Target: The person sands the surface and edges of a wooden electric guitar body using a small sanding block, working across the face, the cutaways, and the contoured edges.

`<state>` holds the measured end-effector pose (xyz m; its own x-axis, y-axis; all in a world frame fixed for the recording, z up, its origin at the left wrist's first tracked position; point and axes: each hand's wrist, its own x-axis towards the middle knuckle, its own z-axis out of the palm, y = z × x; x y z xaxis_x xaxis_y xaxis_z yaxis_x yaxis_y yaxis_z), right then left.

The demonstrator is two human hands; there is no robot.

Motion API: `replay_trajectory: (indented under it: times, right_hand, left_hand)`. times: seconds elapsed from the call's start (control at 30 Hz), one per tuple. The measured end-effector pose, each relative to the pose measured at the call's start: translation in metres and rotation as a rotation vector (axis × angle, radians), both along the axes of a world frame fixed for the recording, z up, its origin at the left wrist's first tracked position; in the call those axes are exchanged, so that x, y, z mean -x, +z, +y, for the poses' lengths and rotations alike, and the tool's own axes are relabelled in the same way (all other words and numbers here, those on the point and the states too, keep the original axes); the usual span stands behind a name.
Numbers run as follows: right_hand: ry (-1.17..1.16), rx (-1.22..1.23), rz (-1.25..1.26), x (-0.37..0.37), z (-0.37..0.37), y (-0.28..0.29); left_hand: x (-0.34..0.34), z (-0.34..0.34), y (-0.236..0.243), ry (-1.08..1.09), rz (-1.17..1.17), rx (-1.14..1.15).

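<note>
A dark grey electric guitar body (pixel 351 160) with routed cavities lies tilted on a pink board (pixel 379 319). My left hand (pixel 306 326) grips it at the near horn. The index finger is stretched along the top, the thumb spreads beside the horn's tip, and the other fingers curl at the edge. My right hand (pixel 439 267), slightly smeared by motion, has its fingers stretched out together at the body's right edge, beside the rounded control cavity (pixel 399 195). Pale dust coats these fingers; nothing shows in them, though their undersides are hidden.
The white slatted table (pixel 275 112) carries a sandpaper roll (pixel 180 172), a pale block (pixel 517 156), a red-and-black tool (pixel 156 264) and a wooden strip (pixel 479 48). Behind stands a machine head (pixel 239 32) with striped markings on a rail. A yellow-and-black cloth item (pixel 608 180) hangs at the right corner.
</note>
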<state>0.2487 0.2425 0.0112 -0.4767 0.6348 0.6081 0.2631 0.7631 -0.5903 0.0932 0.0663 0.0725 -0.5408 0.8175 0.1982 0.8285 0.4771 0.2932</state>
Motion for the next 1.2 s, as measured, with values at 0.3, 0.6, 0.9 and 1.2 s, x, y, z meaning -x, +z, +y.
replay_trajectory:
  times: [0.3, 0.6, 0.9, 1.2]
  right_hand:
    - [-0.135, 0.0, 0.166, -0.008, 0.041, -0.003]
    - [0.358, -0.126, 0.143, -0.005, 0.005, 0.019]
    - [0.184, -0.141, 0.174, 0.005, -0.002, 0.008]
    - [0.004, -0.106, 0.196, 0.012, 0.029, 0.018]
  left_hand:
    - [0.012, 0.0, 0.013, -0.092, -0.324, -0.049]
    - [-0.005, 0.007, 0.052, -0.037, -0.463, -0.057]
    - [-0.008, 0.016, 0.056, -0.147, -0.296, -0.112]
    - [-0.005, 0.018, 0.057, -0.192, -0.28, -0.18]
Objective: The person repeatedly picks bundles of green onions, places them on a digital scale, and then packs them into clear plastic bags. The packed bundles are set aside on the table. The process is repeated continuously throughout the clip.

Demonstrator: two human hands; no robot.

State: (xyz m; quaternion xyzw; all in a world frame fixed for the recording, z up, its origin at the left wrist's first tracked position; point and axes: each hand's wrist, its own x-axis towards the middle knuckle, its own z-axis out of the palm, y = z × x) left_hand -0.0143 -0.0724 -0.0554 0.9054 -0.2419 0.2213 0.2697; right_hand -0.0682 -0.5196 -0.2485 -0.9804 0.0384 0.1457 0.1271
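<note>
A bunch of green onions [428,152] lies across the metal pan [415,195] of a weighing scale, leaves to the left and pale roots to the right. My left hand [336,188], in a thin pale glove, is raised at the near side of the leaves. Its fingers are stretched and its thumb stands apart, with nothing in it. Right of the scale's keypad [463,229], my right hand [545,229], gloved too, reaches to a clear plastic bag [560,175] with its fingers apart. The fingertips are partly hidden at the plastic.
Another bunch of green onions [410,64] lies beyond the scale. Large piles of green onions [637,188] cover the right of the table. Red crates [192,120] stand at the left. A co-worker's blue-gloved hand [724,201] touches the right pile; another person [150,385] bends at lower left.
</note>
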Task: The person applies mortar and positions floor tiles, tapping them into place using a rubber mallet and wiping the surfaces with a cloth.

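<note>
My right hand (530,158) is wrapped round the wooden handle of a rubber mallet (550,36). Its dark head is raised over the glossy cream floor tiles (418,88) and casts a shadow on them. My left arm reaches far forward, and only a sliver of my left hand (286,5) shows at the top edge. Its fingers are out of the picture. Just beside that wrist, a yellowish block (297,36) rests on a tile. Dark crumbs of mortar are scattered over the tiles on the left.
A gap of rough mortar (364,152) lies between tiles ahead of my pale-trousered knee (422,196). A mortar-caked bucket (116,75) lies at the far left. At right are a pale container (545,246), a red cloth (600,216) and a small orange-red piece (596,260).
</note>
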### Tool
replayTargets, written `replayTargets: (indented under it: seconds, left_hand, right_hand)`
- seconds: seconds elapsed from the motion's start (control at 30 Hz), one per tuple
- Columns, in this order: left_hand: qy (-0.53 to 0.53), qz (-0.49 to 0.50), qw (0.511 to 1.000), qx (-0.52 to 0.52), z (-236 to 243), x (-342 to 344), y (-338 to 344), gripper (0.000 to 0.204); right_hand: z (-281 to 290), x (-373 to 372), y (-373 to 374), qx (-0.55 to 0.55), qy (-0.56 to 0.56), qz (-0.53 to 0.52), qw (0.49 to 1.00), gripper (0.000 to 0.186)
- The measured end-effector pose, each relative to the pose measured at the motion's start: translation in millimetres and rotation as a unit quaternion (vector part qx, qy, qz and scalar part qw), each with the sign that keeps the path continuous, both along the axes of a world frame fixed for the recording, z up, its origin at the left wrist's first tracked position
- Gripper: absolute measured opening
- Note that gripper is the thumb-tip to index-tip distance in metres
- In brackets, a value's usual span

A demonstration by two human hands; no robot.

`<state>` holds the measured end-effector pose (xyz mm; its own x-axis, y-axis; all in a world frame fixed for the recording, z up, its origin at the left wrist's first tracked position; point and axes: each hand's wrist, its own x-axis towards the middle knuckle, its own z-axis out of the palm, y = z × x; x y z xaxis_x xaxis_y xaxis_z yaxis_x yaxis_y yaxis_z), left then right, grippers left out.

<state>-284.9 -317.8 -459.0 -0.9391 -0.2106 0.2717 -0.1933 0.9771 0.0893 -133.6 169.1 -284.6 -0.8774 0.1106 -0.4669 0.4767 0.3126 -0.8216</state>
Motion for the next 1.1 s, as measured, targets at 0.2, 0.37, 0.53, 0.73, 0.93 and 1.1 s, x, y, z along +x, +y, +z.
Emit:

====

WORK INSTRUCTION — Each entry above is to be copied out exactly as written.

SOLUTION FOR THIS TASK —
Target: The person sands the surface and edges of a wooden electric guitar body using a small sanding block, working across the face, the cutaways, and the contoured edges.

`<state>` holds the measured end-effector pose (xyz m; its own x-axis, y-axis; all in a world frame fixed for the recording, z up, its origin at the left wrist's first tracked position; point and axes: each hand's wrist, its own x-axis towards the middle knuckle, its own z-axis out of the palm, y = z × x; x y z xaxis_x xaxis_y xaxis_z yaxis_x yaxis_y yaxis_z), right then left.

The demonstrator is two human hands; there is no robot.

Motion API: `replay_trajectory: (indented under it: times, right_hand, left_hand)`. times: seconds elapsed from the call's start (control at 30 Hz), one per tuple. The measured end-effector pose, each relative to the pose measured at the call's start: translation in metres and rotation as a rotation vector (axis × angle, radians), both along the axes of a world frame fixed for the recording, z up, its origin at the left wrist's first tracked position; in the call those axes are exchanged, so that x, y, z mean -x, +z, +y, for the poses' lengths and rotations alike, and the tool's own axes are relabelled in the same way (all other words and numbers here, those on the point and the states too, keep the original axes); the usual span stands behind a name.
Numbers run as follows: right_hand: ry (-1.17..1.16), rx (-1.22..1.23), rz (-1.25..1.26), x (-0.37..0.37), z (-0.37..0.37), y (-0.28..0.29); left_hand: x (-0.34..0.34), z (-0.34..0.34), y (-0.236..0.243), ry (-1.08..1.09), rz (-1.17..1.17), rx (-1.14..1.15).

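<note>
A dark grey electric guitar body (pixel 351 160) with routed cavities lies tilted on a pink board (pixel 379 319). My left hand (pixel 306 326) grips it at the near horn. The index finger is stretched along the top, the thumb spreads beside the horn's tip, and the other fingers curl at the edge. My right hand (pixel 439 267), slightly smeared by motion, has its fingers stretched out together at the body's right edge, beside the rounded control cavity (pixel 399 195). Pale dust coats these fingers; nothing shows in them, though their undersides are hidden.
The white slatted table (pixel 275 112) carries a sandpaper roll (pixel 180 172), a pale block (pixel 517 156), a red-and-black tool (pixel 156 264) and a wooden strip (pixel 479 48). Behind stands a machine head (pixel 239 32) with striped markings on a rail. A yellow-and-black cloth item (pixel 608 180) hangs at the right corner.
</note>
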<state>0.2487 0.2425 0.0112 -0.4767 0.6348 0.6081 0.2631 0.7631 -0.5903 0.0932 0.0663 0.0725 -0.5408 0.8175 0.1982 0.8285 0.4771 0.2932</state>
Motion for the next 1.2 s, as measured, with values at 0.3, 0.6, 0.9 and 1.2 s, x, y, z meaning -x, +z, +y.
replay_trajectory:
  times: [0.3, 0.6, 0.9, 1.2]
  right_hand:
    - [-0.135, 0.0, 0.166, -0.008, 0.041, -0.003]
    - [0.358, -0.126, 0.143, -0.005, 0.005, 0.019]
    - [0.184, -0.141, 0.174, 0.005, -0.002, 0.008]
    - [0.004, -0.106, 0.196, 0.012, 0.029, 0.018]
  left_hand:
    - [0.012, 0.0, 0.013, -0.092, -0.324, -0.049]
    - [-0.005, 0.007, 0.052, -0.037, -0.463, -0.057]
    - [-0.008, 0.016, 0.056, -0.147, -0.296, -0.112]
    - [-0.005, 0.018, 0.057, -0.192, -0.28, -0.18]
Objective: The person repeatedly picks bundles of green onions, places them on a digital scale, and then packs them into clear plastic bags. The packed bundles are set aside on the table. The process is repeated continuously throughout the clip.

Demonstrator: two human hands; no robot.

State: (xyz m; quaternion xyzw; all in a world frame fixed for the recording, z up, its origin at the left wrist's first tracked position; point and axes: each hand's wrist, its own x-axis towards the middle knuckle, its own z-axis out of the palm, y = z × x) left_hand -0.0143 -0.0724 -0.0554 0.9054 -0.2419 0.2213 0.2697; right_hand -0.0682 -0.5196 -0.2485 -0.9804 0.0384 0.1457 0.1271
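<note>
A bunch of green onions [428,152] lies across the metal pan [415,195] of a weighing scale, leaves to the left and pale roots to the right. My left hand [336,188], in a thin pale glove, is raised at the near side of the leaves. Its fingers are stretched and its thumb stands apart, with nothing in it. Right of the scale's keypad [463,229], my right hand [545,229], gloved too, reaches to a clear plastic bag [560,175] with its fingers apart. The fingertips are partly hidden at the plastic.
Another bunch of green onions [410,64] lies beyond the scale. Large piles of green onions [637,188] cover the right of the table. Red crates [192,120] stand at the left. A co-worker's blue-gloved hand [724,201] touches the right pile; another person [150,385] bends at lower left.
</note>
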Task: The person applies mortar and positions floor tiles, tapping them into place using a rubber mallet and wiping the surfaces with a cloth.

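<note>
My right hand (530,158) is wrapped round the wooden handle of a rubber mallet (550,36). Its dark head is raised over the glossy cream floor tiles (418,88) and casts a shadow on them. My left arm reaches far forward, and only a sliver of my left hand (286,5) shows at the top edge. Its fingers are out of the picture. Just beside that wrist, a yellowish block (297,36) rests on a tile. Dark crumbs of mortar are scattered over the tiles on the left.
A gap of rough mortar (364,152) lies between tiles ahead of my pale-trousered knee (422,196). A mortar-caked bucket (116,75) lies at the far left. At right are a pale container (545,246), a red cloth (600,216) and a small orange-red piece (596,260).
</note>
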### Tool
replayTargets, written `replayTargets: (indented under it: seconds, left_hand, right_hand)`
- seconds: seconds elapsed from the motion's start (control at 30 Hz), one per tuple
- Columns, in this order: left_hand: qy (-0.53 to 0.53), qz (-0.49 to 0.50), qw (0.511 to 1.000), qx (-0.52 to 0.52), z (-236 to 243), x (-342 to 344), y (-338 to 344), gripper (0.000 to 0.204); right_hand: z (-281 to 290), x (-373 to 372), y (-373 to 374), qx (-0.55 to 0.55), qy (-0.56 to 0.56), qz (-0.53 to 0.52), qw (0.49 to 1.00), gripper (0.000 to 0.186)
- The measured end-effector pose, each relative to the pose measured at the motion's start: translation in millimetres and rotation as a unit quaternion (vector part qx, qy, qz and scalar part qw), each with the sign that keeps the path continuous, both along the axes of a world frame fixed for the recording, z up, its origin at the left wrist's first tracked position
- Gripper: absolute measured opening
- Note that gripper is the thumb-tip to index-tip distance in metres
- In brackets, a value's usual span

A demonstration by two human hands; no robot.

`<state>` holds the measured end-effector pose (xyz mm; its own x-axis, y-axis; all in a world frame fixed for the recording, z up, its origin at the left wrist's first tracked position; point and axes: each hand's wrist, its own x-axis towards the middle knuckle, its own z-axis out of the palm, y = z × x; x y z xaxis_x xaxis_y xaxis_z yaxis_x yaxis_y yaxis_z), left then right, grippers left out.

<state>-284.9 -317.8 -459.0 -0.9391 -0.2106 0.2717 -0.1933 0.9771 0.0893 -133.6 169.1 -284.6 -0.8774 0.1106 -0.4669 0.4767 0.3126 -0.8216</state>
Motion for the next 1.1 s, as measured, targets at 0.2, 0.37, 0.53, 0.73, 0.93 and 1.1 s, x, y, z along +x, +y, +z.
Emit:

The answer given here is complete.